*SUPPLIED MATERIAL*
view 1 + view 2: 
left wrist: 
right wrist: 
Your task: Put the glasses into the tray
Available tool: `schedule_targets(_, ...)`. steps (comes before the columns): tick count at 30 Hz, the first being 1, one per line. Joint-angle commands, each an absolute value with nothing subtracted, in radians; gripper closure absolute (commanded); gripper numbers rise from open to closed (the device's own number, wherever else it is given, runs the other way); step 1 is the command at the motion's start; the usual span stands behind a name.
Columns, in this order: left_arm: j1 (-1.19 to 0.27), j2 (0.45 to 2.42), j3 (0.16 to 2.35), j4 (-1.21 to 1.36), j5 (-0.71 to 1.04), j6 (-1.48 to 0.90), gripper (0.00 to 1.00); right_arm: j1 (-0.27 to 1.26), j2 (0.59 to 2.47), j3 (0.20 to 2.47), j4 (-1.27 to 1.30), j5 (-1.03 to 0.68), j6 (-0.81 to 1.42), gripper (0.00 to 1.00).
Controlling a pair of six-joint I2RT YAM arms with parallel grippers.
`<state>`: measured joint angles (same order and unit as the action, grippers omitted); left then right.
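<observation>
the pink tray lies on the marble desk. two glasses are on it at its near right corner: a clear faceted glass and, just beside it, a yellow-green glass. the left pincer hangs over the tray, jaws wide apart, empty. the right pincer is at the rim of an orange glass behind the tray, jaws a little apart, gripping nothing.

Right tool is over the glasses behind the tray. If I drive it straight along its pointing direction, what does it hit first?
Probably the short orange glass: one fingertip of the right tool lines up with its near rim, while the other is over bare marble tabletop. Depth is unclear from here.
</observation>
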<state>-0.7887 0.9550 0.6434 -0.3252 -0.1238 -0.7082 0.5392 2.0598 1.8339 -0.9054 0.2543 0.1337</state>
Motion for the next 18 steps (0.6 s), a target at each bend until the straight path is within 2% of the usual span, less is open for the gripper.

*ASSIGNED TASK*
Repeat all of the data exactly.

*OUTPUT BELOW*
view 1 + view 2: 
left wrist: 
right wrist: 
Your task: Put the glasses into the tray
Available tool: `schedule_targets(_, ...)`. steps (comes before the columns): tick count at 30 Hz, the first being 1, one per line. Joint-angle commands, each an absolute value with nothing subtracted, in radians; gripper closure absolute (commanded); gripper numbers rise from open to closed (the device's own number, wherever else it is given, runs the other way); step 1 is the command at the motion's start; the usual span stands behind a name.
Columns, in this order: left_arm: j1 (-1.19 to 0.27), j2 (0.45 to 2.42), j3 (0.16 to 2.35), j4 (-1.21 to 1.36), j5 (-0.71 to 1.04), j6 (-1.48 to 0.90), gripper (0.00 to 1.00); right_arm: j1 (-0.27 to 1.26), j2 (0.59 to 2.47), j3 (0.20 to 2.47), j4 (-1.27 to 1.30), j5 (-1.03 to 0.68), j6 (-0.81 to 1.42), gripper (0.00 to 1.00).
Controlling a pair of six-joint I2RT YAM arms with parallel grippers.
`<state>`: measured joint angles (same order and unit as the action, grippers omitted); left then right.
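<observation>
the pink tray lies on the marble desk. two glasses are on it at its near right corner: a clear faceted glass and, just beside it, a yellow-green glass. the left pincer hangs over the tray, jaws wide apart, empty. the right pincer is at the rim of an orange glass behind the tray, jaws a little apart, gripping nothing.

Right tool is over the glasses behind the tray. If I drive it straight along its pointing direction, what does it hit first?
Probably the short orange glass: one fingertip of the right tool lines up with its near rim, while the other is over bare marble tabletop. Depth is unclear from here.
</observation>
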<state>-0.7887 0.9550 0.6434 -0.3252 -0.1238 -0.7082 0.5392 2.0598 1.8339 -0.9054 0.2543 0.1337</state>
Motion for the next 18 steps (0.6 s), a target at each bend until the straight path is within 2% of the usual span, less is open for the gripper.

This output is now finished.